**What to do**
Each line of the listing where the string "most" appears is to be identified and copied.

**Records shown**
☆ ☆ ☆ ☆

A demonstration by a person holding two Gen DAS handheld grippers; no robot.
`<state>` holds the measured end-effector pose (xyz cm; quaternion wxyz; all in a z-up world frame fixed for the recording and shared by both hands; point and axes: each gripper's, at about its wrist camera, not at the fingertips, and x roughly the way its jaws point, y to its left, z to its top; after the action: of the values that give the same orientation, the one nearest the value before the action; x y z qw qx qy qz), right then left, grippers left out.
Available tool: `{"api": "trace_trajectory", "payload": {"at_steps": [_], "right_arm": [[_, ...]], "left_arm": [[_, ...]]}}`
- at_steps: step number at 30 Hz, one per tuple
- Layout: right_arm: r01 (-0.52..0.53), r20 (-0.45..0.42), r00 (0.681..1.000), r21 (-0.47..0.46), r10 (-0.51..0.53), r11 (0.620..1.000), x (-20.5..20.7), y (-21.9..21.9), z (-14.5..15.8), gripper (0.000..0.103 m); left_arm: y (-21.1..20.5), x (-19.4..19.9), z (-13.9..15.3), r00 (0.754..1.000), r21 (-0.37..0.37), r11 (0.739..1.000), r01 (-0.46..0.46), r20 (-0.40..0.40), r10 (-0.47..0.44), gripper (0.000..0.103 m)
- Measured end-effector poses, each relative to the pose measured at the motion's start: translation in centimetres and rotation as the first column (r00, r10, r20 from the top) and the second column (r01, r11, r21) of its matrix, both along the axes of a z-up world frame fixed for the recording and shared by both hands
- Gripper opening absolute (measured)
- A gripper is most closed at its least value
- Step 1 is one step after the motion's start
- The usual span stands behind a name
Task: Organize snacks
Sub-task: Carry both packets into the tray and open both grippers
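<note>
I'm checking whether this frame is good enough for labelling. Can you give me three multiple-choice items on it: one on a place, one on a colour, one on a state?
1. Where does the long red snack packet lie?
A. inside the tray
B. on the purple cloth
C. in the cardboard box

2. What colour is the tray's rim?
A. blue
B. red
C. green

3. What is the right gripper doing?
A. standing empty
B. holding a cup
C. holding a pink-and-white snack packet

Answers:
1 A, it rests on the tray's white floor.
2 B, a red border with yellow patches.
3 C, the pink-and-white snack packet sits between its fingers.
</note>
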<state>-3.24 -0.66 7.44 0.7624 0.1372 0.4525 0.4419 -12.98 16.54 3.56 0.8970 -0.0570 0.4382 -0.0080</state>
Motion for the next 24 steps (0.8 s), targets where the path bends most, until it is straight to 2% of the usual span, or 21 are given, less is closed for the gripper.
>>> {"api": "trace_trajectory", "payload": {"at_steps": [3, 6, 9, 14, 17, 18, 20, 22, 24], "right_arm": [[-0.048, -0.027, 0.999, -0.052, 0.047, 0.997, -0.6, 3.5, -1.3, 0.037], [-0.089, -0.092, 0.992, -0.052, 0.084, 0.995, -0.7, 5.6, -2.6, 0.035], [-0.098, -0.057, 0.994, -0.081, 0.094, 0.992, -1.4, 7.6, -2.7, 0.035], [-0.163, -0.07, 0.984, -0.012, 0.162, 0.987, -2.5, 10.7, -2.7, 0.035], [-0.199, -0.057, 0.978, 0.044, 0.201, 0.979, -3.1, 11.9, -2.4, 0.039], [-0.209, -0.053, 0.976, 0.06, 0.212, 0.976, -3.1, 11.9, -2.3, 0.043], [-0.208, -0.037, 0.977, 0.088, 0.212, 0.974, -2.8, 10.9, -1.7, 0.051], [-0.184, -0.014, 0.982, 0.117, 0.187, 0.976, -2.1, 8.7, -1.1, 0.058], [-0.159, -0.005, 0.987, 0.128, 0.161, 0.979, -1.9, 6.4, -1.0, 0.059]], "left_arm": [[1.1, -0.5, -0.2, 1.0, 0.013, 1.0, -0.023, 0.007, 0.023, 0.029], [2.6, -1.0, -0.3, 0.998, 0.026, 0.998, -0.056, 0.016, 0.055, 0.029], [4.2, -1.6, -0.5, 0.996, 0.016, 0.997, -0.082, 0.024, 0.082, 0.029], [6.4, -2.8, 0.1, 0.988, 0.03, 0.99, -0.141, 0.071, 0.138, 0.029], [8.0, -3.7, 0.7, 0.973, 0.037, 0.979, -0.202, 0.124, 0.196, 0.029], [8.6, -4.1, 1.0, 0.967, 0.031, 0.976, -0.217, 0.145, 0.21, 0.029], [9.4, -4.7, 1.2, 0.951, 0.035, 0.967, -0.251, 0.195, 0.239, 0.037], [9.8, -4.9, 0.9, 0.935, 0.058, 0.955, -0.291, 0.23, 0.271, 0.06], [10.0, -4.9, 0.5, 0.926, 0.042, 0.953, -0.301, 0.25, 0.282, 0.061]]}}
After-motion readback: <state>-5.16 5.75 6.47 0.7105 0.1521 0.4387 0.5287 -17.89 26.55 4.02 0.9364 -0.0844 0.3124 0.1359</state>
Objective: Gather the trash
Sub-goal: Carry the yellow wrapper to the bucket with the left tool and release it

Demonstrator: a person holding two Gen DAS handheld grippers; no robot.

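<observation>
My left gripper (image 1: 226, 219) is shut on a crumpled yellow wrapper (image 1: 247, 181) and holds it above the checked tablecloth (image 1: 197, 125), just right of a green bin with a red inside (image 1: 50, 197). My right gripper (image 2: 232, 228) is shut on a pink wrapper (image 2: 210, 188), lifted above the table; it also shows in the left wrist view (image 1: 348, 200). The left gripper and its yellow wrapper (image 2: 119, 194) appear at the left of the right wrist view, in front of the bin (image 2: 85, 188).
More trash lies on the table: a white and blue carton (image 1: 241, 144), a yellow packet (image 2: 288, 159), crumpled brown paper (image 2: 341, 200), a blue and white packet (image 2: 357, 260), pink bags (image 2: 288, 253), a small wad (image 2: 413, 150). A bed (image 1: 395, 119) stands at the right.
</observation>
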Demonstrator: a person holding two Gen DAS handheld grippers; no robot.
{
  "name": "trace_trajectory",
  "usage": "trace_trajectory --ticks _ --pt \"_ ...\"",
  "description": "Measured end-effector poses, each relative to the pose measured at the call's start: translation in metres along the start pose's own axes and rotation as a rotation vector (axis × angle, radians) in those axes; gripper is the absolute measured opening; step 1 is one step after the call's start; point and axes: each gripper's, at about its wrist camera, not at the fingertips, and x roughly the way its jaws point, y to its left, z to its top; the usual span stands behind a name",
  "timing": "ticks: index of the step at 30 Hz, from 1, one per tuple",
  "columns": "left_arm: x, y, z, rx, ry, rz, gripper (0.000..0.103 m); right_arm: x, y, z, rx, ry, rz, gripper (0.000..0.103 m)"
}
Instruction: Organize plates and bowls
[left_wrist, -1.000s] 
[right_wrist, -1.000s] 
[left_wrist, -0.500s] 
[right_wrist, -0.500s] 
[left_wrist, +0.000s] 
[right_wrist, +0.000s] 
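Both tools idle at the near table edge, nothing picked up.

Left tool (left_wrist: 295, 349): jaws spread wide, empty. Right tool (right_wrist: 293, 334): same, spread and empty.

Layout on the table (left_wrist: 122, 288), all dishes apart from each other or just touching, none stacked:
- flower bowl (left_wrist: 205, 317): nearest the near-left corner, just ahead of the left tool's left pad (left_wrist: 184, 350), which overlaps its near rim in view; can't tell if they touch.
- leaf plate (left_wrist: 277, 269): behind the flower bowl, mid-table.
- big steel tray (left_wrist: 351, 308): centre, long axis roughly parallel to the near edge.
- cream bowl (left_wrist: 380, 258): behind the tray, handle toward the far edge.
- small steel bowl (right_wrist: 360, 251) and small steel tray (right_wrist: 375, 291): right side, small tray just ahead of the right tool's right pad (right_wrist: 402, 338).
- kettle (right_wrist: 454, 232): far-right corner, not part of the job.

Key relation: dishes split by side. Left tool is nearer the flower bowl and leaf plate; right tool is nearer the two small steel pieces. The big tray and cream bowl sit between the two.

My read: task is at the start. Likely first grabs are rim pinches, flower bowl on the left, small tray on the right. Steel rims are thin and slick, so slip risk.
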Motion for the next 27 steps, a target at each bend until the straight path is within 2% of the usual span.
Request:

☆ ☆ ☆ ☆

**Reply to the task**
- A gripper is most closed at its least value
Motion for the next 24 steps (0.8 s), targets where the path bends most, until it is straight to 2% of the usual span, or 21 are given, less is closed for the gripper.

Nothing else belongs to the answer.